Gilbert Gardner

No. 51, 59, 54
- Position:: Linebacker

Personal information
- Born:: May 9, 1982 (age 43) Angleton, Texas, U.S.
- Height:: 6 ft 1 in (1.85 m)
- Weight:: 228 lb (103 kg)

Career information
- High school:: Angleton
- College:: Purdue
- NFL draft:: 2004: 3rd round, 69th pick

Career history
- Indianapolis Colts (2004–2006); Tennessee Titans (2007); Detroit Lions (2008); Chicago Bears (2008);

Career highlights and awards
- Super Bowl champion (XLI); Second-team All-Big Ten (2003);

Career NFL statistics
- Total tackles:: 118
- Sacks:: 1.0
- Interceptions:: 1
- Stats at Pro Football Reference

= Gilbert Gardner =

American football player (born 1982)

Gilbert Ravelle Gardner, II (born May 9, 1982) is an American former professional football player who was a linebacker in the National Football League (NFL). He was selected by the Indianapolis Colts in the third round of the 2004 NFL draft. He played college football at Purdue.

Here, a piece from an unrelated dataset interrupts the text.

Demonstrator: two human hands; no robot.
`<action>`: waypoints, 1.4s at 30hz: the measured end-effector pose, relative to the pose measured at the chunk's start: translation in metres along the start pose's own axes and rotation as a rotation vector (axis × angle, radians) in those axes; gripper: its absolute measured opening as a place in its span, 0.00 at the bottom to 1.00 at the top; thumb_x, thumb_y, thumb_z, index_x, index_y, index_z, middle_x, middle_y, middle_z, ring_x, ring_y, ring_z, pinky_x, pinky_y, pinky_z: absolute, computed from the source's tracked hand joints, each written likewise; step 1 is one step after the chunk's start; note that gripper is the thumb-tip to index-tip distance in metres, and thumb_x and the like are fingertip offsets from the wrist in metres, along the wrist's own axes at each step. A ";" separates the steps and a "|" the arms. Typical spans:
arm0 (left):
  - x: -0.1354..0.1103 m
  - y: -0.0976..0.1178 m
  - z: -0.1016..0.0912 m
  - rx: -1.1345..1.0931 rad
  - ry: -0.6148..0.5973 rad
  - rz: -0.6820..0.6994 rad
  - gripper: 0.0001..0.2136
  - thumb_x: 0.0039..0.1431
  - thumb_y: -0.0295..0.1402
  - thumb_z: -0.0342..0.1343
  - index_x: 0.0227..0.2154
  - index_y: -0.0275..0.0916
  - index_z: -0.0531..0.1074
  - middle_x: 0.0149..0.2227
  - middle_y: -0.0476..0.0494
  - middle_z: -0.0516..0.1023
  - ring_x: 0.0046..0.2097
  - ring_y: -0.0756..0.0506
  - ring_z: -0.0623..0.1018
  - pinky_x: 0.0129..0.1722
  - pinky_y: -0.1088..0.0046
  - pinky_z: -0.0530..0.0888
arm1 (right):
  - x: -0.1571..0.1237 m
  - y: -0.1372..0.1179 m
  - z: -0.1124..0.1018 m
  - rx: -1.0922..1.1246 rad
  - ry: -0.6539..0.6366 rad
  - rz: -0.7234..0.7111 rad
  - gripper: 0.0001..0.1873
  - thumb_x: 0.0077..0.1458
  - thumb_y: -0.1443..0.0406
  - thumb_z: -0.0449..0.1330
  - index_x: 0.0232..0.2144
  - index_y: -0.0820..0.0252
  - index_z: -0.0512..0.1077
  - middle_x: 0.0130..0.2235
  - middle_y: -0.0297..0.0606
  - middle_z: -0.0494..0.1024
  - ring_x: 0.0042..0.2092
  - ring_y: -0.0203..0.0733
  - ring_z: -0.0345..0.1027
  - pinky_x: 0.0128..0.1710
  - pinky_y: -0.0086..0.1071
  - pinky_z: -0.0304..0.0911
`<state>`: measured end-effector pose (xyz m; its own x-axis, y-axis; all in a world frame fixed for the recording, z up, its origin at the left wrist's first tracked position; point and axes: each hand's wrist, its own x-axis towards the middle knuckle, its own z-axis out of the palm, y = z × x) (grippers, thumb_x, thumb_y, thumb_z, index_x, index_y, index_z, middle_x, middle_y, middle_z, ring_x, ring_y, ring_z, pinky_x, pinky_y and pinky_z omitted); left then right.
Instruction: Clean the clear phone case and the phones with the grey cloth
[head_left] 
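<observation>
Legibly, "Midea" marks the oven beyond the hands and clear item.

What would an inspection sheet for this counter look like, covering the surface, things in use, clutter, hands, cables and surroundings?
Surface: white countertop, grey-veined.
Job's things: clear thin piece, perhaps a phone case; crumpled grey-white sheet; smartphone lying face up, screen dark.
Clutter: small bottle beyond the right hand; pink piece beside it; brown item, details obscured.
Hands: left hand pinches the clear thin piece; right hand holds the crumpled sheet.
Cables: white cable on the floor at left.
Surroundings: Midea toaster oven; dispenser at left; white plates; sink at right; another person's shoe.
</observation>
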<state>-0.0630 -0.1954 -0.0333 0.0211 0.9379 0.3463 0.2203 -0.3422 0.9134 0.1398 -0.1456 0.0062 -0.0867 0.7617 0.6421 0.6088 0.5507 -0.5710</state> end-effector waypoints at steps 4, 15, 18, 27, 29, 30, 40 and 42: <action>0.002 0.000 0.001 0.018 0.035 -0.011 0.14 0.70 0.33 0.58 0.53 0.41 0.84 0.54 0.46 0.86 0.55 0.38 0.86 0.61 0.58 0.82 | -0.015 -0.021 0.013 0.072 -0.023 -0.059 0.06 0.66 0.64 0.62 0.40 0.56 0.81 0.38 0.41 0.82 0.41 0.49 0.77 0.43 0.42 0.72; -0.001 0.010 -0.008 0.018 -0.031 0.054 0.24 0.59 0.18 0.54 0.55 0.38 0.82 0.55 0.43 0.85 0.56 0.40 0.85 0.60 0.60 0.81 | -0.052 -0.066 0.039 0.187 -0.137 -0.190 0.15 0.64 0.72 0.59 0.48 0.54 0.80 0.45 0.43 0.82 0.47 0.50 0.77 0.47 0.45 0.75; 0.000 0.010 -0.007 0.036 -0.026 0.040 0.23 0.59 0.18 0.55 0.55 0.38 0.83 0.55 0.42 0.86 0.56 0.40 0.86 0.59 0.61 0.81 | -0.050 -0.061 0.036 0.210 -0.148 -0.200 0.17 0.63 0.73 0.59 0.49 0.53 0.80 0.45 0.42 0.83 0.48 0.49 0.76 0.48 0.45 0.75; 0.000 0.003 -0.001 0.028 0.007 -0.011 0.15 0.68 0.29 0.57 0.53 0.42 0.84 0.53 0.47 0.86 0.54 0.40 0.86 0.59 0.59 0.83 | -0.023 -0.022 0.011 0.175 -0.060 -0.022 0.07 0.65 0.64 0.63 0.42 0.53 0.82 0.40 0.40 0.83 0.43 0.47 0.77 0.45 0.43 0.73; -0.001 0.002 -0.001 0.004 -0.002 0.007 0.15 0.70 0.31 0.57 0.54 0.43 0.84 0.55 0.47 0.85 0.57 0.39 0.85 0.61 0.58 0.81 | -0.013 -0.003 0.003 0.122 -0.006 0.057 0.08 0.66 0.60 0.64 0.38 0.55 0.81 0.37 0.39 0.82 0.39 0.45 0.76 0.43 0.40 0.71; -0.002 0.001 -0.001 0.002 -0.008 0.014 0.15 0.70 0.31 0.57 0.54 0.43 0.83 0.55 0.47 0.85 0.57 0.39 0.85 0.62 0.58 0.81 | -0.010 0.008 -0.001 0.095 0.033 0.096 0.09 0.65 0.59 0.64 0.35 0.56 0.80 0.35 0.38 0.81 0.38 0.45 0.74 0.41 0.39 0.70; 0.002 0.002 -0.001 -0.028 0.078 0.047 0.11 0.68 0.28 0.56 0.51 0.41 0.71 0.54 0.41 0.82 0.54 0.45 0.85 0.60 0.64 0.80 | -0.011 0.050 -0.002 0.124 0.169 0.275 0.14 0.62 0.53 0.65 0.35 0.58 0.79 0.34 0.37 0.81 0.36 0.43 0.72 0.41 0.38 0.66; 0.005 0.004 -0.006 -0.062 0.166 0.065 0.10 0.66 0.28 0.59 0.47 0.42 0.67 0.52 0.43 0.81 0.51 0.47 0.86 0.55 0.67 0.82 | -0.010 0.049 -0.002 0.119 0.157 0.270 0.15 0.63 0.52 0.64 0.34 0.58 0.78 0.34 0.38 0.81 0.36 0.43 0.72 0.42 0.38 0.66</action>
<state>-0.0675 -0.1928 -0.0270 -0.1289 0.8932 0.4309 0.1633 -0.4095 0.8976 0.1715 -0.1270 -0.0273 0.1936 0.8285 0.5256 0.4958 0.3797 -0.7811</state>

Gardner earned a Super Bowl ring with the Colts in Super Bowl XLI over the Chicago Bears. He also played for the Tennessee Titans, the Detroit Lions and the Bears.

==Early life==
Gardner attended Angleton High School in Angleton, Texas and was a letterman in football, baseball, and track. In football, he was a three-time All-District selection and a three-time All-County selection. Gilbert Gardner graduated from Angleton High School in 2000. He and his wife, Emily, have a son named Gilbert Ravelle Gardner III. Gilbert has returned to his roots and is a coach at his hometown Angleton High School.

==College career==
At Purdue University, he started 31 of 46 games, recording 215 tackles with 3.5 sacks, 23 stops for losses, seven fumble recoveries, three forced fumbles, 11 pass deflections and three interceptions.

==Professional career==

===Indianapolis Colts===
Gardner was selected by the Colts in the 3rd round (69th overall) of the 2004 NFL draft. He played for the Indianapolis Colts as a backup during the 2004 and 2005 seasons, eventually rising to starting LB by 2006. His 2006 season is remembered negatively by fans, as he was a key cog of the worst run defense in the league, until he was benched late in the season in favor of veteran LB Rob Morris. Gardner was released from the Indianapolis Colts on May 8, 2007.

===Tennessee Titans===
He was claimed off waivers by the Titans on May 9, 2007, and played one season with the team before becoming a free agent in 2008.

===Detroit Lions===
Gardner was signed by the Detroit Lions on March 25, 2008. During the first seven weeks of the season, Gardner appeared in two games for the Lions in a reserve role and recorded no tackles. He was placed on injured reserve on October 25 after the team signed linebacker Anthony Cannon. Gardner was released on November 5.

===Chicago Bears===
Gardner was signed by the Chicago Bears on December 12, 2008, after running back Garrett Wolfe was placed on injured reserve. He was released the following offseason on February 13, 2009.